While the above data points were examples of some latent weakness in the latest report, perhaps meant to give it a sheen of veracity, it was everything else in the report that was a problem starting with the BLS's latest choice of seasonal adjustments (after last month's wholesale revision), which have gone from merely laughable to full clownshow, as the following comparison between the monthly change in BLS and ADP payrolls shows. The trend is clear: the Biden admin numbers are now clearly rising even as the impartial ADP (which directly logs employment numbers at the company level and is far more accurate), shows an accelerating slowdown.

But it's more than just the Biden admin hanging its "success" on seasonal adjustments: when one digs deeper inside the jobs report, all sorts of ugly things emerge... such as the growing unprecedented divergence between the Establishment (payrolls) survey and much more accurate Household (actual employment) survey. To wit, while in January the BLS claims 275K payrolls were added, the Household survey found that the number of actually employed workers dropped for the third straight month (and 4 in the past 5), this time by 184K (from 161.152K to 160.968K).

This means that while the Payrolls series hits new all time highs every month since December 2020 (when according to the BLS the US had its last month of payrolls losses), the level of Employment has not budged in the past year. Worse, as shown in the chart below, such a gaping divergence has opened between the two series in the past 4 years, that the number of Employed workers would need to soar by 9 million (!) to catch up to what Payrolls claims is the employment situation.

There's more: shifting from a quantitative to a qualitative assessment, reveals just how ugly the composition of "new jobs" has been. Consider this: the BLS reports that in February 2024, the US had 132.9 million full-time jobs and 27.9 million part-time jobs.
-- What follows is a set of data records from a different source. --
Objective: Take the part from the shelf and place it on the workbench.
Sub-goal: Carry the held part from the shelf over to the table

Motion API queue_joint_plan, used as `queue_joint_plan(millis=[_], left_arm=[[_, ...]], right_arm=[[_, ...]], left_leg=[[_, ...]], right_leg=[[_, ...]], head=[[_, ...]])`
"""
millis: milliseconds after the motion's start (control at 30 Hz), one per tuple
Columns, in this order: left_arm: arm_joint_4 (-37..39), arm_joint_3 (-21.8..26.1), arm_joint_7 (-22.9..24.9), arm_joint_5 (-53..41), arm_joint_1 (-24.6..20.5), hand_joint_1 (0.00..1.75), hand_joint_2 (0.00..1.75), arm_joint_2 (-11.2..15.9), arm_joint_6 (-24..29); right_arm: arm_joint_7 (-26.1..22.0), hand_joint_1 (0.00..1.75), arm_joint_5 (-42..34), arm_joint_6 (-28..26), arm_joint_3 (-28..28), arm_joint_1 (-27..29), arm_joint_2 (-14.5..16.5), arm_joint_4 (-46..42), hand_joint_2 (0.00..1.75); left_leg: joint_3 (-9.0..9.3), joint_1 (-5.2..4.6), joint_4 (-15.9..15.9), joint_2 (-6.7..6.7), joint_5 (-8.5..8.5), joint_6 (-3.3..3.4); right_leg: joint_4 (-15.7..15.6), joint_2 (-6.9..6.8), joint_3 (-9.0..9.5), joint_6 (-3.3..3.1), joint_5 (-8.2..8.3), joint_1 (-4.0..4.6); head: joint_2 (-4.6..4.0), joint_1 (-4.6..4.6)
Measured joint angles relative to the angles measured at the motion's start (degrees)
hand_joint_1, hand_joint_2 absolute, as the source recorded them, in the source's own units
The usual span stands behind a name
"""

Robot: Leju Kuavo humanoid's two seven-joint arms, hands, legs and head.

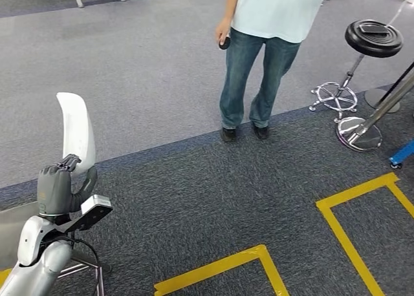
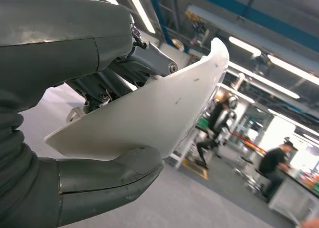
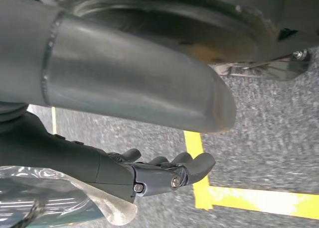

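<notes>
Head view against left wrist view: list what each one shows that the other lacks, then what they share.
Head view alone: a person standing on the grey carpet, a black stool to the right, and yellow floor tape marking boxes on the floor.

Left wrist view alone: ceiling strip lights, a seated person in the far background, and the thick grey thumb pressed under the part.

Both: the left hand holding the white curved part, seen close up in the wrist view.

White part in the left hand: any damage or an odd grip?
Nothing stands out. The left hand holds the white part upright by its lower end, thumb on one face, fingers on the other; a few tiny dark specks, no cracks.
</notes>
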Motion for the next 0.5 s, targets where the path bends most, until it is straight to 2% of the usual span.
queue_joint_plan(millis=[33,67,100,133,167,200,233,267,333,367,400,433,467,500], left_arm=[[0.0,0.0,0.0,0.0,-0.2,1.75,1.75,-0.1,0.0],[0.0,0.0,0.0,0.0,-0.3,1.75,1.75,-0.1,0.0],[0.0,0.0,0.0,0.1,-0.5,1.75,1.75,-0.2,0.0],[0.1,0.0,-0.1,0.2,-0.5,1.75,1.75,-0.2,0.0],[0.1,0.0,-0.1,0.2,-0.5,1.75,1.75,-0.2,0.0],[0.1,0.0,-0.1,0.3,-0.4,1.75,1.75,-0.1,0.0],[0.1,0.0,-0.2,0.3,-0.5,1.75,1.75,-0.1,0.0],[0.1,-0.1,-0.2,0.3,-0.7,1.75,1.75,-0.1,0.0],[0.2,-0.1,-0.2,0.4,-1.0,1.75,1.75,-0.1,0.0],[0.3,-0.2,-0.2,0.5,-1.0,1.75,1.75,-0.1,0.0],[0.4,-0.2,-0.2,0.5,-0.9,1.75,1.75,-0.2,0.0],[0.5,-0.3,-0.2,0.6,-0.8,1.75,1.75,-0.2,0.0],[0.5,-0.3,-0.2,0.6,-0.8,1.75,1.75,-0.2,0.0],[0.5,-0.3,-0.2,0.6,-0.8,1.75,1.75,-0.1,0.0]], right_arm=[[0.0,0.0,0.0,0.1,0.0,0.0,-0.1,0.0,0.0],[0.0,0.0,0.0,0.2,0.0,0.0,-0.1,0.0,0.0],[0.0,0.0,0.0,0.3,0.0,0.0,-0.2,0.1,0.0],[0.1,0.0,0.0,0.5,0.0,-0.1,-0.3,0.1,0.0],[0.1,0.0,0.0,0.6,0.0,-0.1,-0.3,0.1,0.0],[0.1,0.0,0.0,0.6,0.0,-0.1,-0.3,0.1,0.0],[0.1,0.0,0.0,0.7,0.0,-0.1,-0.2,0.1,0.0],[0.0,0.0,0.0,0.7,0.0,-0.1,-0.2,0.1,0.0],[0.0,0.0,0.0,0.9,0.0,0.0,-0.2,0.0,0.0],[0.1,0.0,0.0,0.9,0.0,0.1,-0.2,0.0,0.0],[0.1,0.0,0.0,1.0,0.0,0.1,-0.2,0.0,0.0],[0.1,0.0,0.0,1.0,0.0,0.1,-0.2,0.0,0.0],[0.1,0.0,0.0,1.0,0.0,0.1,-0.2,0.0,0.0],[0.1,0.0,0.0,1.0,0.0,0.0,-0.2,-0.1,0.0]], left_leg=[[-0.01,-0.02,0.0,-0.79,0.03,-0.04],[-0.13,0.09,0.0,-1.52,0.1,-0.17],[-0.32,0.26,0.0,-2.26,0.25,-0.41],[-0.51,0.38,-0.1,-3.0,0.46,-0.75],[-0.65,0.51,-0.3,-3.79,0.71,-1.15],[-0.75,0.5,-0.3,-3.79,0.74,-1.42],[-1.12,0.32,0.5,-2.61,0.15,-1.64],[-1.95,0.14,2.3,-0.79,-1.05,-1.84],[-4.85,0.05,8.8,3.2,-4.58,-2.27],[-6.26,0.19,11.9,3.97,-5.83,-2.56],[-7.0,0.36,13.6,4.36,-6.19,-2.82],[-6.71,0.54,13.3,4.64,-5.47,-3.08],[-5.29,0.7,10.7,5.14,-3.83,-3.32],[-3.22,0.76,6.8,6.15,-2.17,-3.51]], right_leg=[[-3.8,1.61,1.59,-0.58,1.87,0.15],[-6.6,2.91,2.91,-0.95,2.9,0.3],[-8.2,3.78,3.71,-1.19,3.24,0.36],[-8.6,3.69,4.06,-1.28,3.13,0.36],[-9.0,2.98,4.4,-1.23,3.25,0.4],[-9.6,2.13,4.71,-1.17,3.55,0.29],[-10.4,1.2,5.15,-1.19,3.89,0.19],[-11.1,0.17,5.55,-1.2,4.2,0.11],[-11.6,-1.82,5.94,-1.35,4.27,0.13],[-11.5,-2.8,5.94,-1.36,4.14,0.15],[-11.4,-3.72,5.94,-1.32,3.97,0.12],[-11.3,-4.61,5.96,-1.2,3.79,0.05],[-11.1,-5.45,5.99,-1.0,3.56,-0.05],[-10.7,-6.25,6.02,-0.71,3.24,-0.15]], head=[[0.0,-0.04],[0.0,0.01],[0.0,0.08],[0.0,0.17],[0.0,0.3],[0.0,0.32],[0.0,0.23],[0.0,0.1],[0.0,-0.08],[0.0,-0.09],[0.0,-0.09],[0.0,-0.1],[0.0,-0.1],[0.0,-0.1]])
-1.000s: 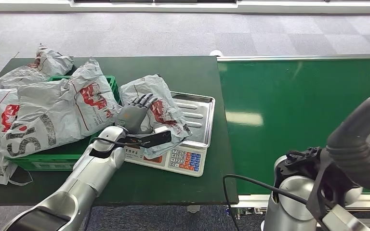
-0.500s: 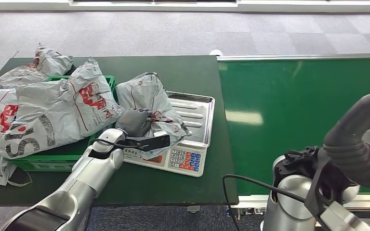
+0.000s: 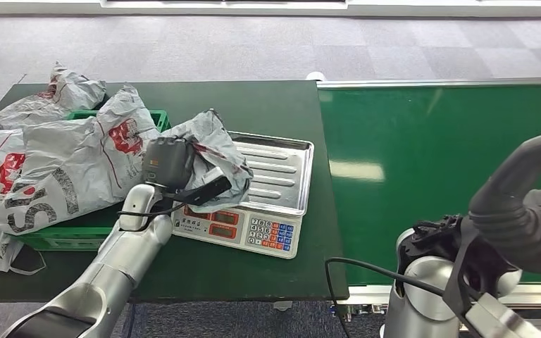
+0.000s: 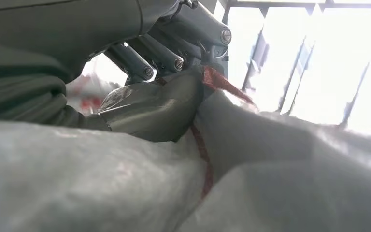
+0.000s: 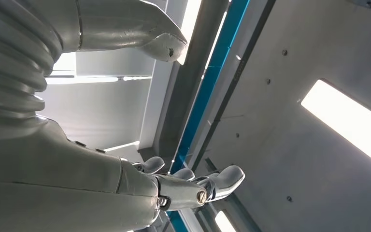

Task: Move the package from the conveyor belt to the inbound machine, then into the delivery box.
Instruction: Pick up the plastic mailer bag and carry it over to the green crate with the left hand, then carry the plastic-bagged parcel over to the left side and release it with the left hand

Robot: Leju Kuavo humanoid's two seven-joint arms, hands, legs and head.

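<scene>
We see the left hand [image 3: 167,161] gripping the grey package [image 3: 215,150] over the scale's tray [image 3: 285,176]; right hand [image 5: 174,186] empty, fingers apart.

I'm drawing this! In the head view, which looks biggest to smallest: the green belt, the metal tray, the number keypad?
1. Green conveyor belt
2. Metal tray, partly covered by the package that the left hand holds
3. Keypad
</scene>
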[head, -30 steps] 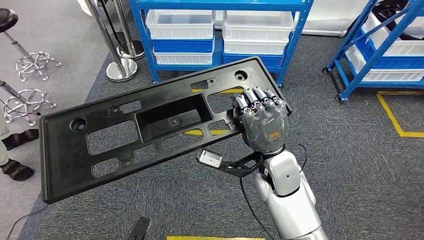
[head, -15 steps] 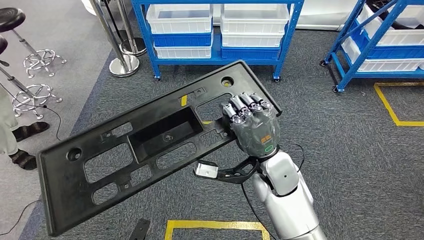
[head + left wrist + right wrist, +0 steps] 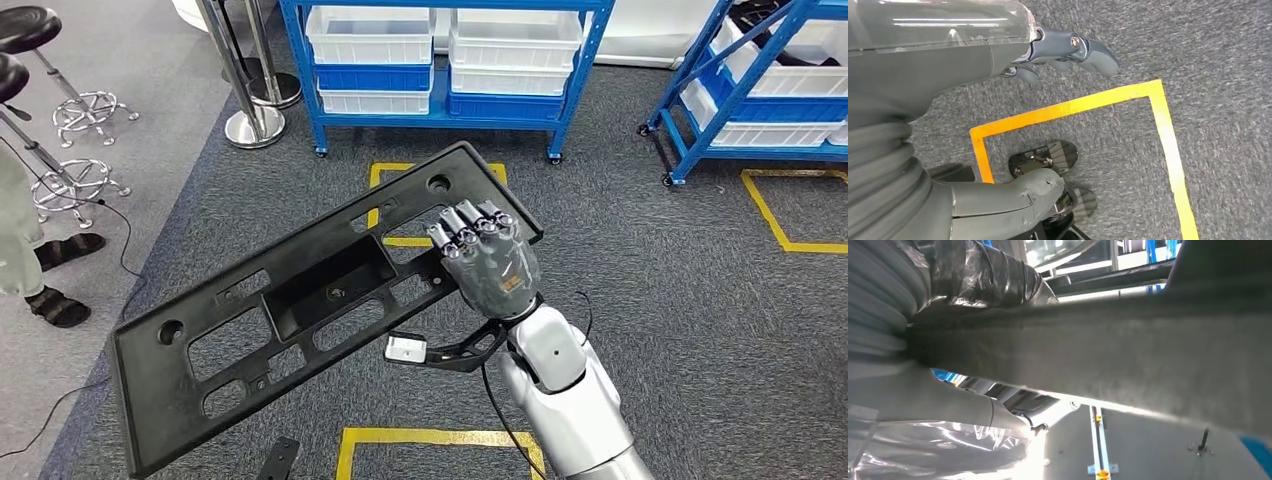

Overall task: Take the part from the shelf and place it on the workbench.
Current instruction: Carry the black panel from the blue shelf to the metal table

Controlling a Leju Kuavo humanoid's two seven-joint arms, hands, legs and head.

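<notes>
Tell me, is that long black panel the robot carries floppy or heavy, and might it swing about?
The black panel probably is stiff: the right hand grips it near one end, yet it stays straight along its whole length. It looks fairly light for its size, being thin plastic with many cut-outs. Held so far off centre, the long free end would likely swing or twist in the grip.

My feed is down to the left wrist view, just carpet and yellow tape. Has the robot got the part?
Observer: Yes. The right hand grips a long black plastic panel near one end.
Operator: Anything else supporting it?
Observer: No. From the hand it stretches toward the robot's left, free above the carpet.
Operator: What's ahead?
Observer: A blue shelf unit with white bins stands beyond the panel.
</notes>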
Well, that's great... until you look back one year and find that in February 2023 the US had 133.2 million full-time jobs, or more than it does one year later! And yes, all the job growth since then has been in part-time jobs, which have increased by 921K since February 2023 (from 27.020 million to 27.941 million).

Here is a summary of the labor composition in the past year: all the new jobs have been part-time jobs!

But wait there's even more, because now that the primary season is over and we enter the heart of election season and political talking points will be thrown around left and right, especially in the context of the immigration crisis created intentionally by the Biden administration which is hoping to import millions of new Democratic voters (maybe the US can hold the presidential election in Honduras or Guatemala, after all it is their citizens that will be illegally casting the key votes in November), what we find is that in February, the number of native-born workers tumbled again, sliding by a massive 560K to just 129.807 million. Add to this the December data, and we get a near-record 2.4 million plunge in native-born workers in just the past 3 months (only the covid crash was worse)!

The offset? A record 1.2 million foreign-born (read immigrants, both legal and illegal but mostly illegal) workers added in February!

Said otherwise, not only has all job creation in the past 6 years has been exclusively for foreign-born workers...

Source: St Louis Fed FRED Native Born and Foreign Born

... but there has been zero job-creation for native born workers since June 2018!

This is a huge issue - especially at a time of an illegal alien flood at the southwest border...

... and is about to become a huge political scandal, because once the inevitable recession finally hits, there will be millions of furious unemployed Americans demanding a more accurate explanation for what happened - i.e., the illegal immigration floodgates that were opened by the Biden admin.

Which is also why Biden's handlers will do everything in their power to insure there is no official recession before November... and why after the election is over, all economic hell will finally break loose. Until then, however, expect the jobs numbers to get even more ridiculous.